Sebut Perekonomian Rusia Retak, Menlu Finlandia: Barat Harus Menguatkan Sanksi

JAKARTA – Kondisi Keuangan Rusia disebut mengalami retakan penting yang digunakan bisa saja dimanfaatkan Barat untuk menempatkan tanah Ukraina berada dalam tempat terbaik di upaya menjalin kesepakatan damai. Hal itu disampaikan oleh Menteri Luar Negeri (Menlu) Finlandia, Elina Valtonen.
Dalam sebuah wawancara dengan The Telegraph, Elina yang tersebut berada pada London untuk pembicaraan dengan Menteri Luar Negeri, mendesak negara-negara Barat untuk “mempertahankan tekanan ekonomi” pada Rusia di tempat bulan-bulan kritis ke depannya.

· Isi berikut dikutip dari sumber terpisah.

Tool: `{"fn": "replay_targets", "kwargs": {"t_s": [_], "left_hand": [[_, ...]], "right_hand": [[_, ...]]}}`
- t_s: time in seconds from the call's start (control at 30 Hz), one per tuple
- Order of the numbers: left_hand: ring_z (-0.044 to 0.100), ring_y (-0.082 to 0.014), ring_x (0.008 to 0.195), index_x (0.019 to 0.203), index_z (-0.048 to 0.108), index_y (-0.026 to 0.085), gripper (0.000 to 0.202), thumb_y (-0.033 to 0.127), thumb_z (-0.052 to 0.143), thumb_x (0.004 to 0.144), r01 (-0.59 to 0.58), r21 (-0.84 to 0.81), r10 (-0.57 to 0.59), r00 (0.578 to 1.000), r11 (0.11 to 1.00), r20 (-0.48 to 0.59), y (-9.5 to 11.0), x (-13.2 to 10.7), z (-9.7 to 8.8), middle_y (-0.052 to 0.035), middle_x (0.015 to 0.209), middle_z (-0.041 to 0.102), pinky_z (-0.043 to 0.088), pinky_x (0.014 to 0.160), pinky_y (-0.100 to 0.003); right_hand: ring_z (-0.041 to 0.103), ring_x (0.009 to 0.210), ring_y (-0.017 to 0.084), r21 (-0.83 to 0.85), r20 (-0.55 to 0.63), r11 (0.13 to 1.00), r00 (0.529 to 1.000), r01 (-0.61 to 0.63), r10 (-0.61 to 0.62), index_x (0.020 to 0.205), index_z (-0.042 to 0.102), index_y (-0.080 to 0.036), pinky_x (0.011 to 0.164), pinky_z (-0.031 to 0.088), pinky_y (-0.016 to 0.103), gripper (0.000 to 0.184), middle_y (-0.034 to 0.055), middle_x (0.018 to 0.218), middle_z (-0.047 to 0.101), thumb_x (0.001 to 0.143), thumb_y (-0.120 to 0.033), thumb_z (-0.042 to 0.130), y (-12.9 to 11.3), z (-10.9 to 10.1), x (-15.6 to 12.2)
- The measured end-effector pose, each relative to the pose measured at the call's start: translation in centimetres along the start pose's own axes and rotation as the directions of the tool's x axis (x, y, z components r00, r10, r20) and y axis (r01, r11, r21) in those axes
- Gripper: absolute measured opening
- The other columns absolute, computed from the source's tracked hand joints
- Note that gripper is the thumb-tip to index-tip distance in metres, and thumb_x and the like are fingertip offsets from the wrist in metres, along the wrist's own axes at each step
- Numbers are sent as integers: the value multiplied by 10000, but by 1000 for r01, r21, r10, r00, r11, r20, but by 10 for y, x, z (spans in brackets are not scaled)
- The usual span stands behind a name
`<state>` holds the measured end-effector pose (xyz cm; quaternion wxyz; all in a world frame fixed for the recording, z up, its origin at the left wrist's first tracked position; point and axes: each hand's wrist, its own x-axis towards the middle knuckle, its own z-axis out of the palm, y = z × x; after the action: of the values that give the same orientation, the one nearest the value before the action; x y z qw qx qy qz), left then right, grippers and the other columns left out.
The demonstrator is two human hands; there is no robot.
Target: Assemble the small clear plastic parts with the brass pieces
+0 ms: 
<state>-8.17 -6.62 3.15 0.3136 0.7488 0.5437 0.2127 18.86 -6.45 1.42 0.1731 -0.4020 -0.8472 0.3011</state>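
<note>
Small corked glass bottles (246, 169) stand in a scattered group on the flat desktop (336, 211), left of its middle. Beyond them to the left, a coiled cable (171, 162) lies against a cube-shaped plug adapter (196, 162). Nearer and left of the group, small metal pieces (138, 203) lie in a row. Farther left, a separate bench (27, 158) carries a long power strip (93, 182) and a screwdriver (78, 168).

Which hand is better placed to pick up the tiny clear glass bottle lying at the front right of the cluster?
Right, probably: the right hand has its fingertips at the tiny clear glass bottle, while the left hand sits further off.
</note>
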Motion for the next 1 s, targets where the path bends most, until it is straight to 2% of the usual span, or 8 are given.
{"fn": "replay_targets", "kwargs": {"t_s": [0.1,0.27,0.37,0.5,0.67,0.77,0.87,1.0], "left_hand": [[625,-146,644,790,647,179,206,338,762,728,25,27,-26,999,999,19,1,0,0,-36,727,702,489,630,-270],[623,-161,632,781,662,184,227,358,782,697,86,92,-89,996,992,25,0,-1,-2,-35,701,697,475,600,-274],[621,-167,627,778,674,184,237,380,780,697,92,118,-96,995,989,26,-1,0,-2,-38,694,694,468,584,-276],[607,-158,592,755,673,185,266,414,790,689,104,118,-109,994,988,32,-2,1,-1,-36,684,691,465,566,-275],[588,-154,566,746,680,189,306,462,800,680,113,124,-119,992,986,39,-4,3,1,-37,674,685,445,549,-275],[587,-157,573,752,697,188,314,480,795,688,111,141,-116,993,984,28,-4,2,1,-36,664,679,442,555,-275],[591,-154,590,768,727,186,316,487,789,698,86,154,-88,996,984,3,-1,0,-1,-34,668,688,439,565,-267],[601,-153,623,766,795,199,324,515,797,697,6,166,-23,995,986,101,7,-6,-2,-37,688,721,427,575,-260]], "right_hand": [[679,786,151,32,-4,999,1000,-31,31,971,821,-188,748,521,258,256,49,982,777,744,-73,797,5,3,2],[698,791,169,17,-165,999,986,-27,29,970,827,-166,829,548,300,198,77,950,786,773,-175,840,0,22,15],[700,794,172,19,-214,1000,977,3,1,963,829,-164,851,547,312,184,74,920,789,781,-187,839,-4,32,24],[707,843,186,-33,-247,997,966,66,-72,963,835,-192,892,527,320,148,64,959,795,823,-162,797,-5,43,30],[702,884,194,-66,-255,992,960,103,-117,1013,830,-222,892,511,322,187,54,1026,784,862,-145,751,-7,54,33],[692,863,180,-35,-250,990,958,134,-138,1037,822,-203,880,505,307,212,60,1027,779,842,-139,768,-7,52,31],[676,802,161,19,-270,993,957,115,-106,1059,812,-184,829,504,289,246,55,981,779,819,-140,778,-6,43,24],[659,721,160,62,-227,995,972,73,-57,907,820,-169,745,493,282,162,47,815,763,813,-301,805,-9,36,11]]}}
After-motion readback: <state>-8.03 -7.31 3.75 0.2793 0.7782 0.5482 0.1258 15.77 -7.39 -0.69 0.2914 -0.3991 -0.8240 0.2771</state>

“Kami mengamati bahwa sanksi sudah ada berhasil, perekonomian Rusia menunjukkan beberapa retakan serius. Kami cuma perlu menyelesaikan semuanya sehingga bisa saja ada perdamaian, mudah-mudahan di tempat akhir tahun,” kata Valtonen.
Pernyataan Menlu Finlandia muncul di dalam sedang dorongan baru untuk membatasi “armada bayangan” kapal tanker tua yang tersebut bukan diasuransikan yang tersebut digunakan Rusia untuk menghindari sanksi Barat.
Moskow mengandalkan sekitar 600 kapal semacam itu untuk secara diam-diam mengakibatkan minyak kemudian gasnya ke seluruh dunia, merusak batasan tarif Uni Eropa dan juga G7 untuk material bakar lalu barang minyak buminya.
Efeknya Rusia telah terjadi memperoleh lebih besar dari 650 miliar pounds dari ekspor minyak serta gas sejak peperangan dimulai pada tahun 2022. Pada bulan Desember, 12 negara Eropa termasuk Inggris juga Finlandia setuju untuk mulai memohonkan bukti asuransi dari kapal armada bayangan yang tersebut dicurigai ketika mereka menyeberangi Selat Inggris serta lautan di area sekitar Denmark, Swedia dan juga Finlandia.
Jika diterapkan secara efektif, pemeriksaan tambahan dapat mengganggu operasiasional armada. Para ekonom juga menyoroti tanda-tanda ketegangan pada dunia usaha Rusia pada beberapa bulan terakhir, seperti kebijakan bank sentral untuk meninggikan suku bunga utamanya menjadi 21%.